While the program was in place, GW medical students and faculty took part in an annual ceremony to honor the donors. Family members released butterflies to honor the lives of donors at the ceremony, according to a University release.

The future of the program
Akman said the school’s anatomy students will continue their studies using bodies the program has already received. He added that the number of bodies the University takes in varies each year, but typically students use 30 to 40 bodies a year, and bodies remain in the program for up to five years.

Akman said in an email that individuals who have signed up to donate their bodies in the future are in the process of being notified of the program’s closure.

Multiple professors in the GW anatomy department declined to comment.

SMHS spokeswoman Anne Banner said that Akman met with the anatomy department and students prior to releasing his statement to SMHS students, faculty and staff.

Banner said there are processes in place at GW’s body program to track the bodies, but declined to provide details.

The GW body donation website recently posted that interested donors can consider other local anatomical donation programs like Howard University, Georgetown University and Donate Life Maryland.

Hans Thewissen, a professor of anatomy and neurobiology at the Northeast Ohio Medical University Body Donation Program, said in the absence of cadavers, students can be trained through alternative methods.

Still, he said, alternatives that involve 3D glasses and computer programs do not give students the same hands-on experience.

Thewissen said he wants students to think of the cadavers as “their first patient.” He said that working with the cadavers allows medical students to understand that the work they do affects people they don’t know, like the families of their patients.
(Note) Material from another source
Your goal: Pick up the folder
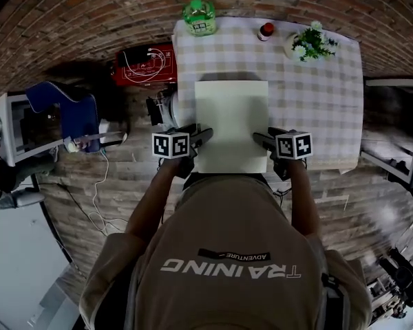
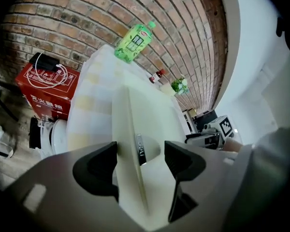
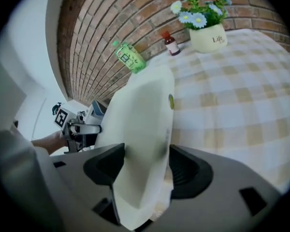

“The person on this table deserves respect and has a whole family behind them,” Thewissen said. “The family is worried about what happens with their loved one and expects some closure that they might not have had.”

How body donation programs keep track of donors
Professors who work with body donation programs at other schools said their staff safeguards against mistakenly identifying bodies or being unable to identify bodies by keeping all identification information with the body at all times.

Thewissen said staff label body bags, identify bodies with a number in their system and follow strict procedures like sending only a few bodies at a time to the crematoriums.

“Those bodies don’t move. They stay at their table,” Thewissen said. “There are practices that are used by crematoriums to make sure that no one switches this body with that body.”

Mark Zavoyna, the operations manager at the Anatomical Donor Program at Georgetown University, said there is a “multi-level identification process” when bodies come in and that staff there have never had an issue with identification.

“It is a heavy metal tag so that we can identify that the person assigned that number when they arrived at our front door is the same person whose cremated remains we are handing back to the family,” Zavoyna said. “It is truly fail-safe.”

Gina Burg, the director of the body donation program at University of Cincinnati, said the program has a system with four checkpoints to ensure that an identification number follows the cadaver from the beginning to the end of the process.

She said the program had about 480 bodies last year.

“We have a good system,” Burg said. “There really should never be a reason to have an issue or an error with any numbers or record keeping at all.”